The logical empiricism of the Vienna Circle presented itself as the reconciliation of a thoroughgoing empiricism as regards substantive knowledge with the certainty and necessity of mathematics. According to empiricism, sense experience is the only source of substantive knowledge of facts, but sense experience might always have been different from what it actually was. Moreover, anything we extrapolate from what we experience may be falsified by further experiences. Knowledge grounded in sense experience is thus knowledge of contingencies, and except perhaps for knowledge of what is immediately experienced (“Red here now”), it is revisable on the basis of further experiences. In contrast, knowledge of mathematics appears to be unrevisably certain substantive knowledge of necessary truths. The contingencies of our sense experience thus seem to afford no basis for knowledge of mathematics. In a word, empiricism must be false, because mathematics is substantive a priori knowledge.

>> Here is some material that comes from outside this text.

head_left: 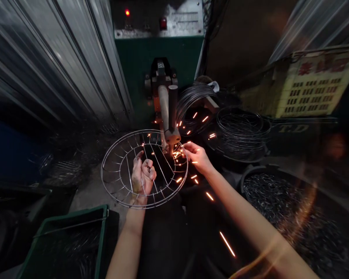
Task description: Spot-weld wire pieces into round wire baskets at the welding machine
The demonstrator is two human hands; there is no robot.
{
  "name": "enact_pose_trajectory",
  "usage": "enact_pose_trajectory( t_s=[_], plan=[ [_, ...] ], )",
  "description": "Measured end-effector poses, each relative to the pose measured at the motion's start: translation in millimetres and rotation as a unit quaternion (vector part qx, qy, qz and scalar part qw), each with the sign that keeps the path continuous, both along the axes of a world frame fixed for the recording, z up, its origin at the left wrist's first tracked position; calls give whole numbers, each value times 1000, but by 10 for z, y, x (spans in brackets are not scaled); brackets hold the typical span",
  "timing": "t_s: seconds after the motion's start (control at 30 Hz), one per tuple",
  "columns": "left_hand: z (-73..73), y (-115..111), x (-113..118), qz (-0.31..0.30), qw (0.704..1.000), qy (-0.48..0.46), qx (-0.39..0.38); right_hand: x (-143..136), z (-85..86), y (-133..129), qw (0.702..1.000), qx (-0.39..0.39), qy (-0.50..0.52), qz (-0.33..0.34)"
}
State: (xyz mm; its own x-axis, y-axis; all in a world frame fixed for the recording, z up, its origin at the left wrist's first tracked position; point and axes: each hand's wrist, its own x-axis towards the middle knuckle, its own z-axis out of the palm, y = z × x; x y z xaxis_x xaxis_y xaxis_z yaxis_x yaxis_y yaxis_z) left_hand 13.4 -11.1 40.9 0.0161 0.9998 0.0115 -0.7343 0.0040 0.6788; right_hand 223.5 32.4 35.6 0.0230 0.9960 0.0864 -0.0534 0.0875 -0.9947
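Note:
A round wire rack (105, 158) with a double outer rim, an inner ring, short spokes and straight cross wires lies in front of a spot welder. My left hand (142, 174) is closed on its cross wires, fingers curled up from below. At the rack's far right rim, my right hand (198, 157) has thumb and fingers pinched together close to the welder's electrode (171, 143). Whatever small piece may be in that pinch is hidden by glare and fingertips. Orange sparks (178, 179) fly from the electrode, past my right hand and forearm.
The green welder cabinet (133, 58) stands ahead, its red lamp (127, 12) lit. Wire coils (241, 128) lie to the right, above a round tub (246, 176) of short metal pieces. A yellow crate (311, 93) is behind. A green crate (103, 232) sits at lower left.

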Motion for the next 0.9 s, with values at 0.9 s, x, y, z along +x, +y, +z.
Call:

The logical empiricist approach to this dilemma is to deny that knowledge of mathematics is substantive knowledge. The apriority and necessity of mathematics is the apriority and necessity of logic. Logic is in its turn grounded in tacit conventions for the use of certain symbols, symbols that do not themselves stand for anything, like the signs for negation and conjunction. As Hans Hahn put it:

[Logic] only deals with the way we talk about objects; logic first comes into being through language. And the certainty and universal validity of a proposition of logic . . . flows precisely from this, that it says nothing about any objects . . .We learn – by training, as I should like to put it – to assign the designation “red” to some of these objects, and we make an agreement to assign the designation “not red” to any others. On the basis of this agreement we can now state the following proposition with absolute certainty: None of these objects is assigned both the designation “red” and the designation “not red,” which is usually expressed briefly as follows: No object is both red and not red.”

(Hahn, 1933/1987, 29)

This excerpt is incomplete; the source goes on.